▸ Work to complete: For this exercise, copy the data exactly and omit any images.

▸ The data:
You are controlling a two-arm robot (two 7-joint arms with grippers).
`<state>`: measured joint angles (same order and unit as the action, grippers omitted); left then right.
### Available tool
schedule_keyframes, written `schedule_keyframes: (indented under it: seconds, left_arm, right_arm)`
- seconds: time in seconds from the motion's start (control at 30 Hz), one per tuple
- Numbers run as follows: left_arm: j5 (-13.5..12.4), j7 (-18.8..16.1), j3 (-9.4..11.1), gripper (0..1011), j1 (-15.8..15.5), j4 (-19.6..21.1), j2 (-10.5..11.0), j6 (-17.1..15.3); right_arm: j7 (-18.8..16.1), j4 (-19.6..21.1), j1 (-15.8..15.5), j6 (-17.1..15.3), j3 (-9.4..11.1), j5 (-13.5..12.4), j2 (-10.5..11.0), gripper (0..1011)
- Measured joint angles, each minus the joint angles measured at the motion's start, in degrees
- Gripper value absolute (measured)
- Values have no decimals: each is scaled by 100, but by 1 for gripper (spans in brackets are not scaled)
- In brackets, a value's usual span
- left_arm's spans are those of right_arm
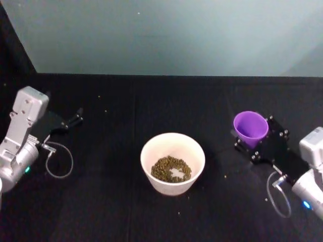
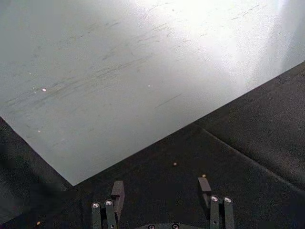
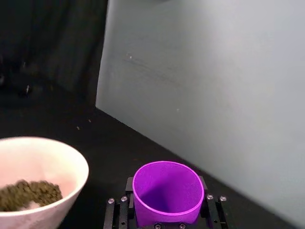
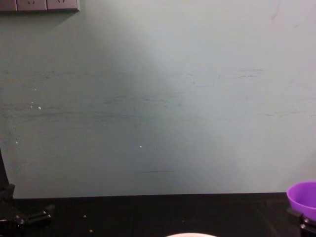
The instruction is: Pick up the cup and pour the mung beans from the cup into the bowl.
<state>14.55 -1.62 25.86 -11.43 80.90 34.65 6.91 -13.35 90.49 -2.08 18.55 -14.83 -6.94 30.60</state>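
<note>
The right gripper (image 1: 257, 136) holds the cup (image 1: 250, 127) upright, with 1 finger on each side of its wall, as the right wrist view confirms (image 3: 167, 193). The cup sits to the right of the bowl (image 1: 172, 151) and clear of its rim, so no spill path exists between them. The visible part of the cup's inside shows bare purple plastic; no grains are seen in it.

The mung beans (image 1: 171, 168) lie in a heap at the bottom of the bowl, which stands on the black table (image 1: 116, 116) in front of the robot. On this evidence, the pour is judged complete, and the upright hold suits setting the cup down.

A few stray grains (image 1: 225, 176) rest on the table near the bowl.

The left gripper (image 2: 162, 191) is parked at the table's left side, fingers spread and holding nothing, well apart from the bowl.
</note>
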Motion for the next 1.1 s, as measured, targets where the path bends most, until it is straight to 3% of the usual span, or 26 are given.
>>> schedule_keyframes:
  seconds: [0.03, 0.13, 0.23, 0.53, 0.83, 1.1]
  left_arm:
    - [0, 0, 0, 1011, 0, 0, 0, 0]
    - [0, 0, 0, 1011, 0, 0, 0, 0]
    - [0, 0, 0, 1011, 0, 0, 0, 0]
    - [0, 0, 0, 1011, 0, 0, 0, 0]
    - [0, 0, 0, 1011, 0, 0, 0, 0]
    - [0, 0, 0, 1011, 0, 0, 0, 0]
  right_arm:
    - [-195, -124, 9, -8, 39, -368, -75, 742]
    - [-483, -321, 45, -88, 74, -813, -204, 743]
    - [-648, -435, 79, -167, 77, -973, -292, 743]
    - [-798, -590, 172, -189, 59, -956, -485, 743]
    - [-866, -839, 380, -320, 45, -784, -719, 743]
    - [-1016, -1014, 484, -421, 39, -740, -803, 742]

▸ Exercise answer:
You are controlling a two-arm robot (two 7-joint arms with grippers).
`<state>`: measured joint angles (same order and unit as the action, grippers omitted); left then right.
### Available tool
schedule_keyframes, written `schedule_keyframes: (indented under it: seconds, left_arm, right_arm)`
- seconds: time in seconds from the motion's start (control at 30 Hz), one per tuple
- Numbers run as follows: left_arm: j5 (-13.5..12.4), j7 (-18.8..16.1), j3 (-9.4..11.1), gripper (0..1011), j1 (-15.8..15.5), j4 (-19.6..21.1), j2 (-10.5..11.0), j6 (-17.1..15.3); right_arm: j7 (-18.8..16.1), j4 (-19.6..21.1), j1 (-15.8..15.5), j6 (-17.1..15.3), j3 (-9.4..11.1), j5 (-13.5..12.4), j2 (-10.5..11.0), gripper (0..1011)
- Measured joint angles, each minus the joint angles measured at the motion's start, in degrees
- Gripper value absolute (measured)
- Values have no decimals: each is scaled by 100, but by 1 for gripper (spans in brackets are not scaled)
- In brackets, a value's usual span
- left_arm's spans are those of right_arm
The instruction is: Pick up the cup and pour the mung beans from the cup into the bowl.
<state>14.55 -1.62 25.86 -11.43 80.90 34.65 6.91 -13.35 90.49 -2.08 18.55 -14.83 -6.94 30.60</state>
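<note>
The right gripper (image 1: 257, 136) holds the cup (image 1: 250, 127) upright, with 1 finger on each side of its wall, as the right wrist view confirms (image 3: 167, 193). The cup sits to the right of the bowl (image 1: 172, 151) and clear of its rim, so no spill path exists between them. The visible part of the cup's inside shows bare purple plastic; no grains are seen in it.

The mung beans (image 1: 171, 168) lie in a heap at the bottom of the bowl, which stands on the black table (image 1: 116, 116) in front of the robot. On this evidence, the pour is judged complete, and the upright hold suits setting the cup down.

A few stray grains (image 1: 225, 176) rest on the table near the bowl.

The left gripper (image 2: 162, 191) is parked at the table's left side, fingers spread and holding nothing, well apart from the bowl.
</note>
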Motion for the next 1.1 s, as measured, targets where the path bends most, until it is straight to 3% of the usual span, or 26 are given.
>>> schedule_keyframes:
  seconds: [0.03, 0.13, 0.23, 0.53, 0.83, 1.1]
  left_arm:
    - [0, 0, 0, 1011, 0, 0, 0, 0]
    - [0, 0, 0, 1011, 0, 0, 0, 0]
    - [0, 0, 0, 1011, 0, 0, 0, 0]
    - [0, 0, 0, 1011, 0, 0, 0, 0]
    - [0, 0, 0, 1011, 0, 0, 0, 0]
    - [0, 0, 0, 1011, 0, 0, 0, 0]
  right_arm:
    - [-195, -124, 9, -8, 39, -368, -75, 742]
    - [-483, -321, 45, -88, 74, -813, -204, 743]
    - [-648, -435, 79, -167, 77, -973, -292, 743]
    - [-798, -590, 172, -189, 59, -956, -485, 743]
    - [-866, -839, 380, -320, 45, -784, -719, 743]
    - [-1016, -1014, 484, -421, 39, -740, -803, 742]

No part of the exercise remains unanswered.